_Exercise description_: Copy exactly the lines from the start of the data below through the one that carries "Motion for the", and only those.

_Information provided_:
____

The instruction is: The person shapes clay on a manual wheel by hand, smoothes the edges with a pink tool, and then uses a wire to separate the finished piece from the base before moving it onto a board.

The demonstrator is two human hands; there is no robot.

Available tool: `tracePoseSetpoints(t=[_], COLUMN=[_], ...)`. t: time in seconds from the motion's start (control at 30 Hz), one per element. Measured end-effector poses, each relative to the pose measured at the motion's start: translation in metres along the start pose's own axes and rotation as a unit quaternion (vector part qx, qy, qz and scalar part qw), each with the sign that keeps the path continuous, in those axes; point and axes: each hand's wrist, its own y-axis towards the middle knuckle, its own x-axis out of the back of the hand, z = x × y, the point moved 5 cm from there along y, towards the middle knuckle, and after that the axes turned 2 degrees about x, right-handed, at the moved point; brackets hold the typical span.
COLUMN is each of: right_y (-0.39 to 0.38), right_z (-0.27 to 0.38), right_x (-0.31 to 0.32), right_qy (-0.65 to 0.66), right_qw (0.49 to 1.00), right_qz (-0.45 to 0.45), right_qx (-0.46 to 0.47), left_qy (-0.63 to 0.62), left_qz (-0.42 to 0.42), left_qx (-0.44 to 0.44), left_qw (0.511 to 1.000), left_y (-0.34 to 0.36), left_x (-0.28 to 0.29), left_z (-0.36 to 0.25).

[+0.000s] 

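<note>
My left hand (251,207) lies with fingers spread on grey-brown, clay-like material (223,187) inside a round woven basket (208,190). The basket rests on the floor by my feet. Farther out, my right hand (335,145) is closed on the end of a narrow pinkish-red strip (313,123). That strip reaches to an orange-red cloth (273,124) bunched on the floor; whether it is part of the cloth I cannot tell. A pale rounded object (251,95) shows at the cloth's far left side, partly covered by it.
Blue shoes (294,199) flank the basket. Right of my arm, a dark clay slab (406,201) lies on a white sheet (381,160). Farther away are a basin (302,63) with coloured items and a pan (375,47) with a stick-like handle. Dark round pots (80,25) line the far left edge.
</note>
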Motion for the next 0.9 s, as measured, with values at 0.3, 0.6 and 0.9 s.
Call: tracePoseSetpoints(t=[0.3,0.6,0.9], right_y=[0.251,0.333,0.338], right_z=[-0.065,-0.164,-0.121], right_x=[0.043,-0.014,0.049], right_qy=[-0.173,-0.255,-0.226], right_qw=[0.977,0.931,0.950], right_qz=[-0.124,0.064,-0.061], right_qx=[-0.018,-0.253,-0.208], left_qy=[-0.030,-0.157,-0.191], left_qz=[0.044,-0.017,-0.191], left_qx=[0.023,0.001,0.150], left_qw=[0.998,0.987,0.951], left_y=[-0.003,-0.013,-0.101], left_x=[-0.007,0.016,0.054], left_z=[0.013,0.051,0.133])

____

_Exercise response_:
The instruction is: The person shapes clay on a manual wheel by hand, smoothes the edges with a pink tool, and then uses a wire to separate the finished piece from the base before moving it onto a board.

The demonstrator is two human hands; there is no robot.

Available tool: `tracePoseSetpoints(t=[_], COLUMN=[_], ...)`. t: time in seconds from the motion's start (control at 30 Hz), one per element. Measured end-effector poses, each relative to the pose measured at the motion's start: translation in metres along the start pose's own axes and rotation as a unit quaternion (vector part qx, qy, qz and scalar part qw), each with the sign that keeps the path continuous, in those axes; point and axes: each hand's wrist, its own y-axis towards the middle knuckle, its own x-axis out of the back of the hand, z = x × y, the point moved 5 cm from there along y, towards the middle knuckle, and after that the axes turned 2 degrees about x, right-handed, at the moved point; brackets hold the typical span.
COLUMN is each of: right_y (-0.39 to 0.38), right_z (-0.27 to 0.38), right_x (-0.31 to 0.32), right_qy (-0.65 to 0.66), right_qw (0.49 to 1.00), right_qz (-0.45 to 0.45), right_qx (-0.46 to 0.47), left_qy (-0.63 to 0.62), left_qz (-0.42 to 0.42), left_qx (-0.44 to 0.44), left_qw (0.511 to 1.000), left_y (-0.34 to 0.36), left_x (-0.28 to 0.29), left_z (-0.36 to 0.25).

[+0.000s] 

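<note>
My left hand (251,207) lies with fingers spread on grey-brown, clay-like material (223,187) inside a round woven basket (208,190). The basket rests on the floor by my feet. Farther out, my right hand (335,145) is closed on the end of a narrow pinkish-red strip (313,123). That strip reaches to an orange-red cloth (273,124) bunched on the floor; whether it is part of the cloth I cannot tell. A pale rounded object (251,95) shows at the cloth's far left side, partly covered by it.
Blue shoes (294,199) flank the basket. Right of my arm, a dark clay slab (406,201) lies on a white sheet (381,160). Farther away are a basin (302,63) with coloured items and a pan (375,47) with a stick-like handle. Dark round pots (80,25) line the far left edge.
</note>
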Motion for the next 0.9 s, as measured, with values at 0.3, 0.6 and 0.9 s.

For this exercise, the answer is now complete.